» Task description:
Give back the whole listing exactly as written, leaving out each picture.

» Given material:
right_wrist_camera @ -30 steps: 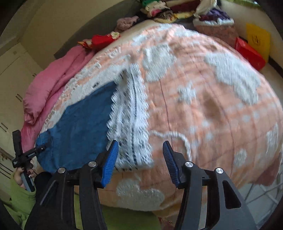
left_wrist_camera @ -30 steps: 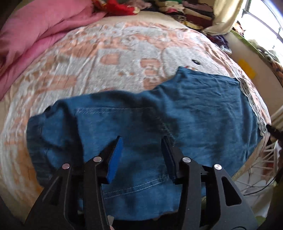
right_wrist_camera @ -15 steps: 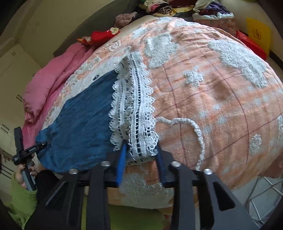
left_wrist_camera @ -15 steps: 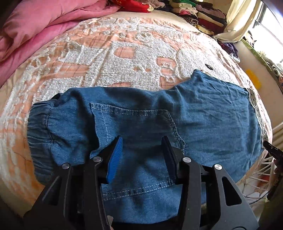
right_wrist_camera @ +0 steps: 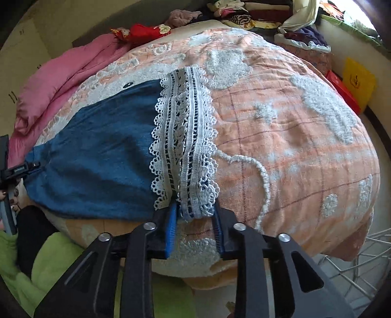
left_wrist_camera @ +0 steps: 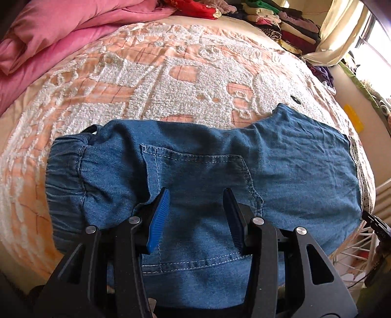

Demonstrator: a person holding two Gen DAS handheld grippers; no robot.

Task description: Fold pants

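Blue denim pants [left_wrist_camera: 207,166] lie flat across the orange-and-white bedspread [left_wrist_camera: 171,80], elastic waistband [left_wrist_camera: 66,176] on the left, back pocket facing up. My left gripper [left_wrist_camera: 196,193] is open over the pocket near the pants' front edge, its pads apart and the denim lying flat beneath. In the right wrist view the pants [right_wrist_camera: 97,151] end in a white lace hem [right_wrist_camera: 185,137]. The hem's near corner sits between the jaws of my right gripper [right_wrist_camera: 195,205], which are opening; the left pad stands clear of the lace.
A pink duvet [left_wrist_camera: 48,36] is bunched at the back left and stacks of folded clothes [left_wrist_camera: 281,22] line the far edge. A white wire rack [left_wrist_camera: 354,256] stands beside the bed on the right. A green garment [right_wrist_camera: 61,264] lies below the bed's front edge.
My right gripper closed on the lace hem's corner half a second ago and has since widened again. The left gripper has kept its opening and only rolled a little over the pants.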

» Task result:
right_wrist_camera @ -30 steps: 
left_wrist_camera @ -30 steps: 
right_wrist_camera @ -15 steps: 
left_wrist_camera @ -15 steps: 
right_wrist_camera @ +0 steps: 
left_wrist_camera @ +0 steps: 

Demonstrator: a person holding two Gen DAS handheld grippers; no robot.

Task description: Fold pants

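Blue denim pants [left_wrist_camera: 207,166] lie flat across the orange-and-white bedspread [left_wrist_camera: 171,80], elastic waistband [left_wrist_camera: 66,176] on the left, back pocket facing up. My left gripper [left_wrist_camera: 196,193] is open over the pocket near the pants' front edge, its pads apart and the denim lying flat beneath. In the right wrist view the pants [right_wrist_camera: 97,151] end in a white lace hem [right_wrist_camera: 185,137]. The hem's near corner sits between the jaws of my right gripper [right_wrist_camera: 195,205], which are opening; the left pad stands clear of the lace.
A pink duvet [left_wrist_camera: 48,36] is bunched at the back left and stacks of folded clothes [left_wrist_camera: 281,22] line the far edge. A white wire rack [left_wrist_camera: 354,256] stands beside the bed on the right. A green garment [right_wrist_camera: 61,264] lies below the bed's front edge.
My right gripper closed on the lace hem's corner half a second ago and has since widened again. The left gripper has kept its opening and only rolled a little over the pants.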

What this exercise required has been given in full.